Woodley: I felt like it was very truthful and that it lent itself to this movie. It wasn’t exploitative. There’s something that bothers me about seeing people have intimate scenes in films and the woman has clothes on and full makeup and the man is wearing boxers—that’s just not how it works. So my feeling is intimacy is a natural part of being a human being. Especially when you’re young, you’re exploring that part of yourself for the first time. A lot of films that have young people in it don’t often explore that factor for various reasons, but I do love Gregg’s films because they are truthful and daring, especially this one.

Q: This film is set in the ‘80s and has a ‘80s soundtrack. Are you a fan of music from that era?

Woodley: Yeah, I am an ‘80s fan. The Cocteau Twins was a defining band in my own childhood, my adolescence.

Q: Like Kat, many teenagers create walls and separate themselves from their parents. Have you ever been in that rebellious place when you were a teenager?
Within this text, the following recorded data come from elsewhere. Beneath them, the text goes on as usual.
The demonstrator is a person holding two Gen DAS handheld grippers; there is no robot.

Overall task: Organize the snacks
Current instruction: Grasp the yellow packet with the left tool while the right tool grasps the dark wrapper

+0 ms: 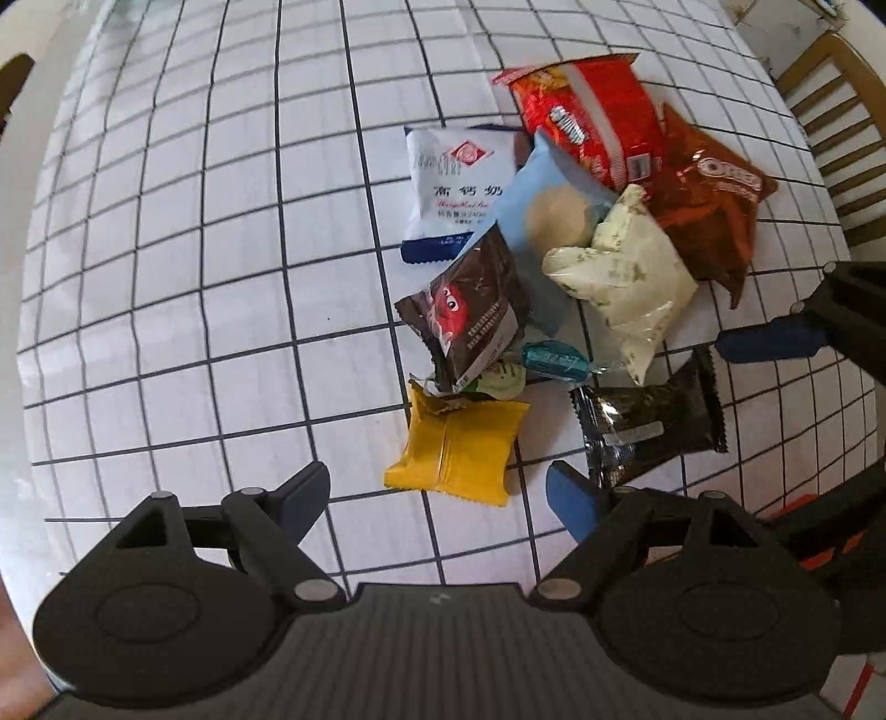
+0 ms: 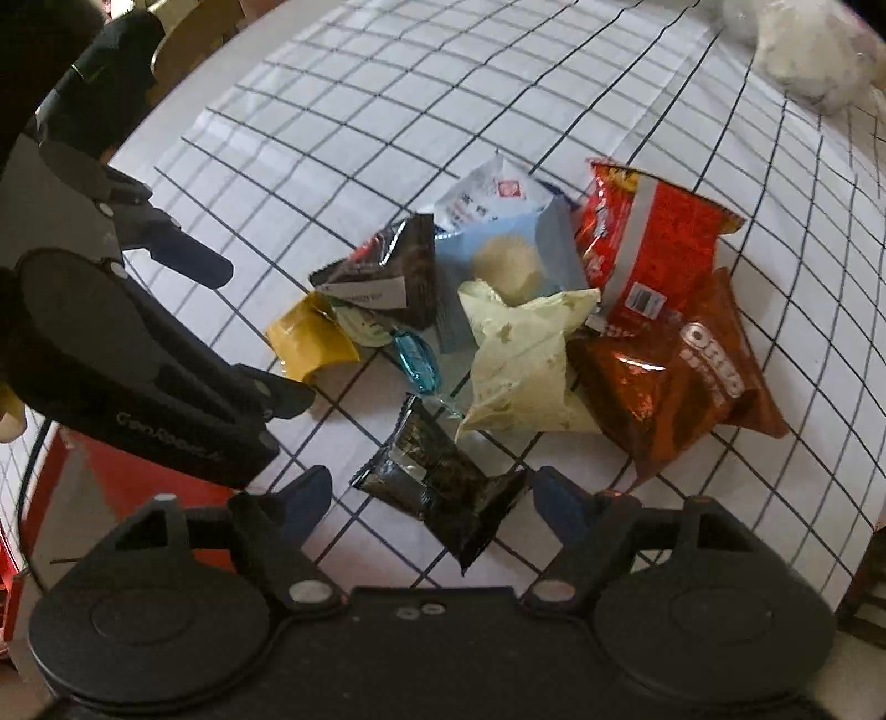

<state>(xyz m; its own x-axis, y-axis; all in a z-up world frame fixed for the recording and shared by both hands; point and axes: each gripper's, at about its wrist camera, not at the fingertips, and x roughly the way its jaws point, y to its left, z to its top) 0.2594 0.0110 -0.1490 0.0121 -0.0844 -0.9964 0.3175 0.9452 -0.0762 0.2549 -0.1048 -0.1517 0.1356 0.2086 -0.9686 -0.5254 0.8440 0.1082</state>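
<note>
A heap of snacks lies on a white tablecloth with a black grid (image 1: 221,277). It includes a red crisp bag (image 1: 592,116), a brown Oreo bag (image 1: 709,205), a white milk packet (image 1: 454,188), a pale cream packet (image 1: 631,277) and a brown chocolate packet (image 1: 476,315). My left gripper (image 1: 437,487) is open, pointing down, and the yellow packet (image 1: 454,448) lies between its blue fingertips without touching them. My right gripper (image 2: 432,493) is open around the black packet (image 2: 443,487), its right pad close to the wrapper. In the right wrist view, the left gripper (image 2: 243,327) stands beside the yellow packet (image 2: 310,338).
A teal wrapped sweet (image 1: 554,360) and a light blue packet (image 1: 548,205) lie in the middle of the heap. A wooden chair (image 1: 830,111) stands past the table's right edge. A red object (image 2: 111,482) sits low on the left, and a white fluffy thing (image 2: 803,50) at the far corner.
</note>
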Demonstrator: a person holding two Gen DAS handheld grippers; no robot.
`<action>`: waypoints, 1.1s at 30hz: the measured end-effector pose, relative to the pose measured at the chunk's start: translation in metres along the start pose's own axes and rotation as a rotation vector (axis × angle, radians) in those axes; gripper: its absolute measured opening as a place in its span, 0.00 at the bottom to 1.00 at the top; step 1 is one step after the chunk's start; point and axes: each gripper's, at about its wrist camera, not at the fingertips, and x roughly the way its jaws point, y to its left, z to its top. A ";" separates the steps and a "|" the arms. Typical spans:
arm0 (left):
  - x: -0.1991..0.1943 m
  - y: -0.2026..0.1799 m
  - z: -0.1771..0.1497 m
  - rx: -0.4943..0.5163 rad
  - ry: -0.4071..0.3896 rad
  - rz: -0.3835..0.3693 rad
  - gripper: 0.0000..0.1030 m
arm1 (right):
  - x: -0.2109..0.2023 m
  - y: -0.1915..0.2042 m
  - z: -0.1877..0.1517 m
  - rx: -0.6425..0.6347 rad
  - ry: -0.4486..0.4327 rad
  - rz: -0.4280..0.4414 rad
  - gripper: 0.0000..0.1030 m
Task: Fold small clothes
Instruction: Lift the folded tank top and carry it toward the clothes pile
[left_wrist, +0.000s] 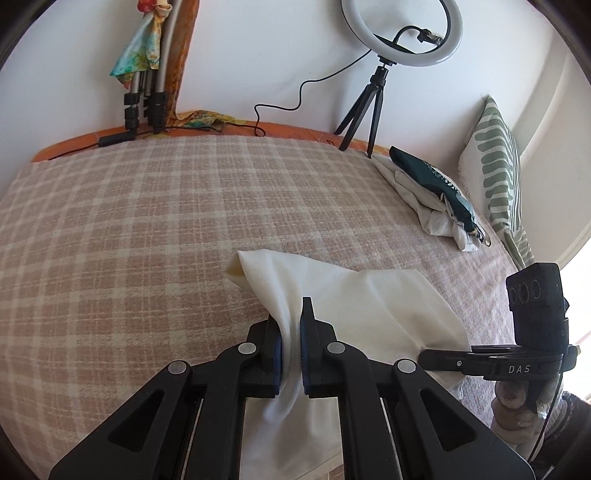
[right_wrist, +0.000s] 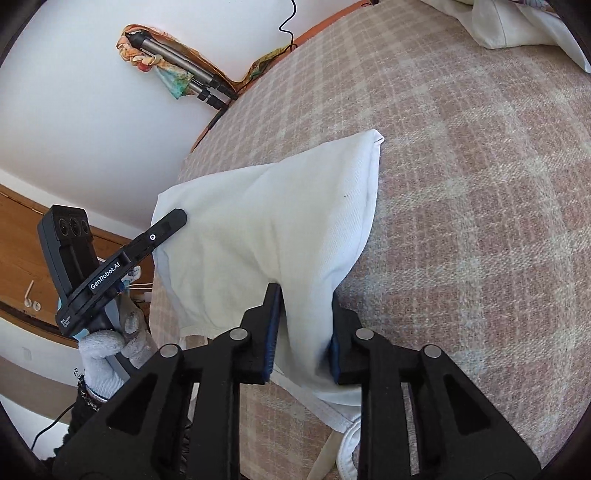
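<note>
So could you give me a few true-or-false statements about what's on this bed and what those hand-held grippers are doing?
1. Both hand-held grippers, left and right, pinch the white garment. True.
2. The garment lies on a bare wooden table. False: it lies on a checked blanket.
3. A ring light on a tripod stands by the wall. True.
4. The striped cushion sits on the garment. False: it leans at the bed's far end, apart.

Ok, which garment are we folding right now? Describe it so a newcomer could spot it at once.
Start at the bed with the pink-and-cream plaid blanket. On its near edge lies the white garment, pinched by the left gripper and the right gripper. Unlike the crumpled pile of clothes by the striped pillow, it is plain, unprinted and spread out.
</note>
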 end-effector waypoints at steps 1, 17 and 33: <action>-0.002 -0.001 0.000 0.004 -0.007 0.003 0.06 | 0.001 0.007 0.000 -0.027 -0.014 -0.029 0.14; -0.038 -0.031 0.032 0.000 -0.150 -0.097 0.05 | -0.078 0.097 -0.016 -0.491 -0.283 -0.349 0.12; -0.002 -0.147 0.099 0.112 -0.220 -0.210 0.05 | -0.185 0.043 0.045 -0.470 -0.410 -0.502 0.12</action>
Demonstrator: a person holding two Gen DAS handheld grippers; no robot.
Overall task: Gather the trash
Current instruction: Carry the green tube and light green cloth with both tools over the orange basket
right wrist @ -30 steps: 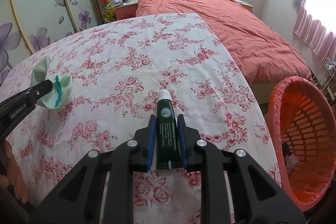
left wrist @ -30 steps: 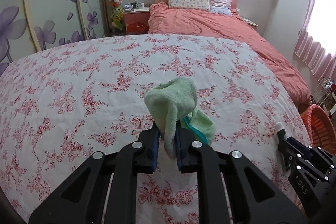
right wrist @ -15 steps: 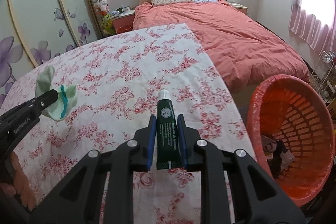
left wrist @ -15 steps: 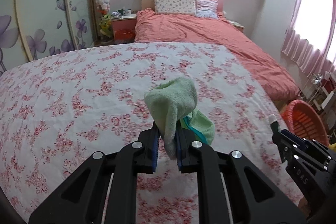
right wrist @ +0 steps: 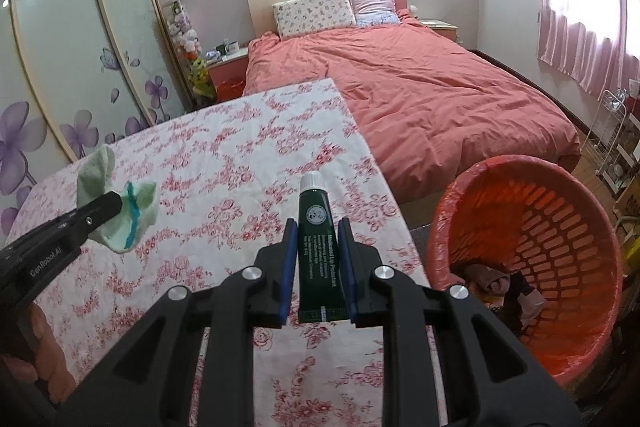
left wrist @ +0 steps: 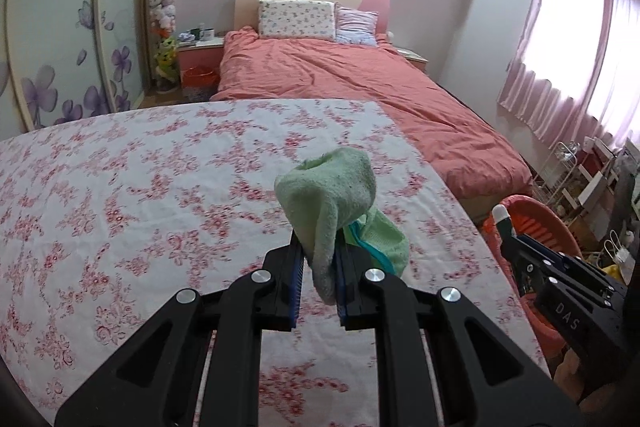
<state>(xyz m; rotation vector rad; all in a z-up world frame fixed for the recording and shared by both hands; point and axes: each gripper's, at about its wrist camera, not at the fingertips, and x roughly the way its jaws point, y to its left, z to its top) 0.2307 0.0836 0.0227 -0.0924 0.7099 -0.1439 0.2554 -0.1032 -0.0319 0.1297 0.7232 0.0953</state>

Woodley: Oh yeah, I’ve definitely been through my own version of teenage angst. We all do. Mine was a very angry year, but I think that’s just part of the growing process.

Q: “Insurgent,” the sequel to “Divergent,” is due out next year. Have you finished working on it?

Woodley: Yeah, we’ve finished (shooting) that.

Q: Would you talk about the criteria you look for when you’re reading a script and when you decide to do a film?

Woodley: It’s sort of an instinctual decision when I read a script. I either get butterflies or I don’t. There’s obviously a lot of factors that go into choosing a project, whether it’s a director I really want to work with or a screenplay that affects me on such a deep level or certain actors (I want to work with). But at the end of the day, for me, no matter how much I love a director, or I love someone’s body of work, if the screenplay isn’t there and doesn’t elicit a certain physical response or physical passion to do something, then I probably won’t do the film, but I never say never.